The rain was light and refreshing, yet it shouldn't have been, it was the end of
October and autumn should have had full reign. Their relationship was fresh,
new and light. They'd met only months before but always felt as though their
past and future had been spent together and their present was just a limbo of
fun and a step in building trust between persons. Quartz hummed and blinked
uncomfortably as the raindrops weighed on her eyelashes. She trudged slowly
beside him. Her long blonde hair cascading down her back, drenched with rain,
a pink skirt with black tights and boots clung uncomfortably to her along with his
trademark 'Nirvana' hoody. She'd always loved to wear it, as it stank of him and
it felt so good to have him all over her, even just his smell. "Matt" She smiled,
stopping in her tracks and waiting patiently for his attention. He turned to her, his
dark hair wet and cutely drooping down his forehead. His murky green eyes
holding enthusiasm and love for her. His black T-shirt clinging to him, along with
his also trademark baggy jeans. "Yeah?" he asked, his voice deep with curiosity.

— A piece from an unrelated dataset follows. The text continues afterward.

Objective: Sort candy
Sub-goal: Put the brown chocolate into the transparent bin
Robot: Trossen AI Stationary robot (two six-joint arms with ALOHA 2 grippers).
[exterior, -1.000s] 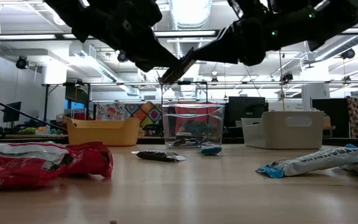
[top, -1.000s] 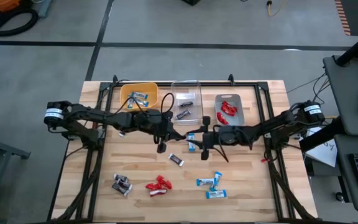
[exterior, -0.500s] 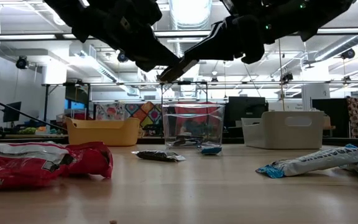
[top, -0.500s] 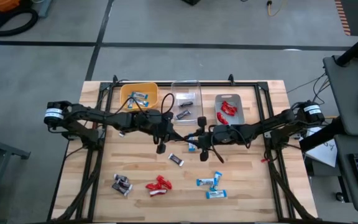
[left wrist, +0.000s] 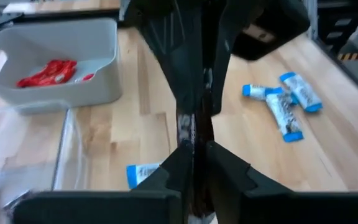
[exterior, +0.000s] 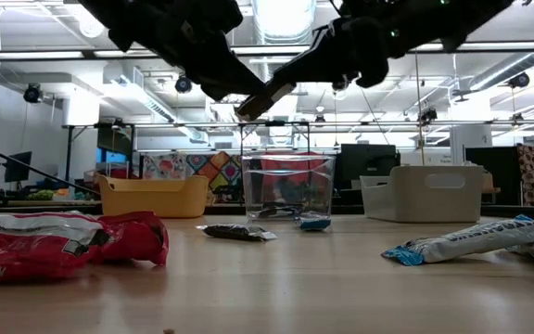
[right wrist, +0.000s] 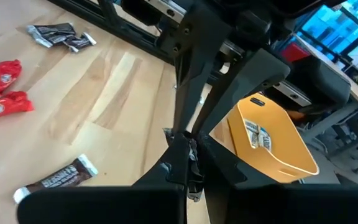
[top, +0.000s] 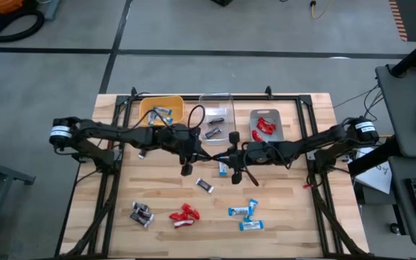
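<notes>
Meeting in mid-air just in front of the clear bin (top: 217,115), both grippers pinch one dark brown candy (left wrist: 187,127): the right gripper (top: 228,157) clenched on it, the left gripper (top: 191,146) seemingly still gripping, probably handing it across. Other candies lie loose on the table (top: 295,217).

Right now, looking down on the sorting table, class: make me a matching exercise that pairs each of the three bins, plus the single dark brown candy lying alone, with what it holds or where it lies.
Column one:
1. yellow bin
2. clear bin
3. grey bin
4. lone dark brown candy

Column two:
A. holds red candies
B. lies on bare wood near the table's middle
C. holds blue-and-white candies
D. holds dark brown candies

Pairs: 1-C, 2-D, 3-A, 4-B
</notes>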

"Have you ever kissed someone in the rain? She asked and moved closer to
him. He hugged her. The rain continued to sprinkle lightly on them as though
from the nozzle of a shower hose. He looked down at her, watching raindrops
drip down her cheeks like tears. "No," he said, "But I'd love to see what all the
fuss is about!" their eyes met each other, and closely examined every part of
one another. Their hug returned again for a few minutes. Quartz looked up at
him. "Matt, kiss me!" her grey eyes screaming with the want and need of him.
And Matt kissed her. She tasted like the rain and she felt like the rain. The beauty
of the feeling felt was indescribable. She'd wanted to kiss him since their first
meeting, But the waiting had made it all the more intimate.
The rain fell on them and around them, the special effects to one of the best
movies ever created. And the night closed in around them.